Quand le pardon ouvre les portes
Une expérience en Bosnie
Association « La Gerbe »
La Gerbe est une association humanitaire chrétienne française, fondée en 1988, qui a pour but d’apporter un soutien aux souffrants. En particulier, depuis plus de 12 ans, elle organise des envois d’aliments et de matériels vers les anciens pays de l’Est, l’ex-Yougoslavie, la Roumanie et l’Albanie, principalement.
En 1998, alors que la guerre en Bosnie venait de prendre fin, un convoi a été organisé vers la partie musulmane de ce pays. Un professeur au lycée horticole de Sarajevo avait pris contact avec l’association, demandant une aide pour les réfugiés de Srbrenica, qui étaient installés à Vozuca, village au nord-est de Sarajevo. Ce village d’environ 5000 habitants accueillait environ 3000 réfugiés, dont 375 enfants orphelins de père et 250 orphelins de père et de mère. Leurs besoins étaient immenses.
Le 28 juillet 1998, le camion arrivait à Vozuca. Devant l’école, beaucoup d’enfants étaient attroupés car le directeur leur avait donné rendez-vous pour la distribution. Ils attendaient, en discutant avec des soldats américains de la SFOR. Ces derniers étaient en patrouille, comme de nombreux soldats français, italiens, allemands, etc., qui sillonnaient à longueur de journée les rues des villes et des campagnes.

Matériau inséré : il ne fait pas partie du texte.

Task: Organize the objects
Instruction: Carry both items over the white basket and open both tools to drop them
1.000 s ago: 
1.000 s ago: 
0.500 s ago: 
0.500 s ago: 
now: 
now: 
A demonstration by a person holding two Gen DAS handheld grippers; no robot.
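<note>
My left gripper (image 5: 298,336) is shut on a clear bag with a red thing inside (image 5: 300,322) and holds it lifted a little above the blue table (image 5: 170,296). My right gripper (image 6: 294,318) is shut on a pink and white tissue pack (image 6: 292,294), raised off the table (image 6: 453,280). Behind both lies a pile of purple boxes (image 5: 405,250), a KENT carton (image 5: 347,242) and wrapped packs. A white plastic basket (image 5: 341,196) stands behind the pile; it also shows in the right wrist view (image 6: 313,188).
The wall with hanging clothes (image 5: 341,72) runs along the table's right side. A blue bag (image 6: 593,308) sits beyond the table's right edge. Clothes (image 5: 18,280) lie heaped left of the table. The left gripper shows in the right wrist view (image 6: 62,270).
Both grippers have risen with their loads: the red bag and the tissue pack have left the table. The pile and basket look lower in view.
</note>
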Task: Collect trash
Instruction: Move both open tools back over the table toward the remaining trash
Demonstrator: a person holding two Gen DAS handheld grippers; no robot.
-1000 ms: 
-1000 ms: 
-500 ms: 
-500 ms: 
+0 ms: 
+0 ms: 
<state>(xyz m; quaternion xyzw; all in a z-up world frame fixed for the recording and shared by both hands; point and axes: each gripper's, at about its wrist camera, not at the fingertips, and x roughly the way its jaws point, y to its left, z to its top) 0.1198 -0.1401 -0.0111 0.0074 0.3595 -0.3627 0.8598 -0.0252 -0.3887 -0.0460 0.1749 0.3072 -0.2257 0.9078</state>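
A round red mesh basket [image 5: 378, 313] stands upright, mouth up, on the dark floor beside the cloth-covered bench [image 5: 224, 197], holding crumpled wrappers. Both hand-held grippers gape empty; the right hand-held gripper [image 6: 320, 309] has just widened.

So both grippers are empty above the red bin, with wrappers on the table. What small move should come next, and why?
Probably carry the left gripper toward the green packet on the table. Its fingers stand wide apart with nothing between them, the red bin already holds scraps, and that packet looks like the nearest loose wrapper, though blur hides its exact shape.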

Le directeur de l’école accueillit chaleureusement les représentants de la Gerbe dans son bureau, en présence de six représentants de l’association des réfugiés de Srbrenica. Ces personnes, à première vue plutôt hostiles, ne parlaient pas. On pouvait lire sur leur visage une certaine crainte vis-à-vis d’étrangers venus d’Europe occidentale.
C’est alors qu’un des membres de l’équipe prit la parole et exprima, dans un langage simple mais avec un ton vrai, sa honte et sa confusion devant la tragédie qu’ils avaient vécue dans un pays si proche de la France. Il demanda pardon pour toutes les peines et les souffrances infligées par les nations dites « chrétiennes » à ces peuples musulmans, en particulier pendant cette guerre en Bosnie, encore si présente dans les cœurs et dans les corps. En effet, impossible d’oublier que les troupes de l’ONU (dirigées à l’époque par un général français) s’étaient retirées de Srbrenica, laissant ses habitants à la merci des troupes serbes. Un effroyable génocide s’ensuivit. Sur les documents de La Gerbe figurait le nom « d’association chrétienne », et le responsable sentait qu’il ne pouvait pas faire une distribution comme si de rien n’était. Au fur et à mesure qu’il parlait, des larmes coulaient des yeux de ces femmes qui avaient une attitude digne. Oui, cette confession avait été nécessaire à l’établissement d’une véritable communication entre ces réfugiés et l’ONG. Tous ressentaient qu’il se passait quelque chose d’important dans cet instant. Un petit enfant venait de récupérer un vélo d’un des camions du convoi et arriva dans le bureau du directeur ; il se mit à faire plusieurs tours au milieu de tous, français et bosniaques. Un sourire apparut sur les visages, et la distribution put commencer. La partie féminine de l’équipe expliqua à trois femmes responsables des réfugiés le fonctionnement des machines à coudre. Le visage un peu crispé des femmes s’éclairait peu à peu. Le reste de l’équipe ouvrait les cartons, défaisait les emballages… Chacun sortait les bras chargés de conserves, de biscuits, de vêtements.
Devant l’ampleur des besoins et la profondeur des traumatismes subis, dont le regard des enfants témoignait de façon poignante, ce geste d’entraide n’était qu’une goutte d’eau. Mais l’équipe de La Gerbe avait appris, à travers ce moment inoubliable, la valeur de l’écoute, de la prise en considération de l’autre. Oui, Jésus nous l’a appris, celui qui aide n’est pas le plus grand, c’est lui le serviteur.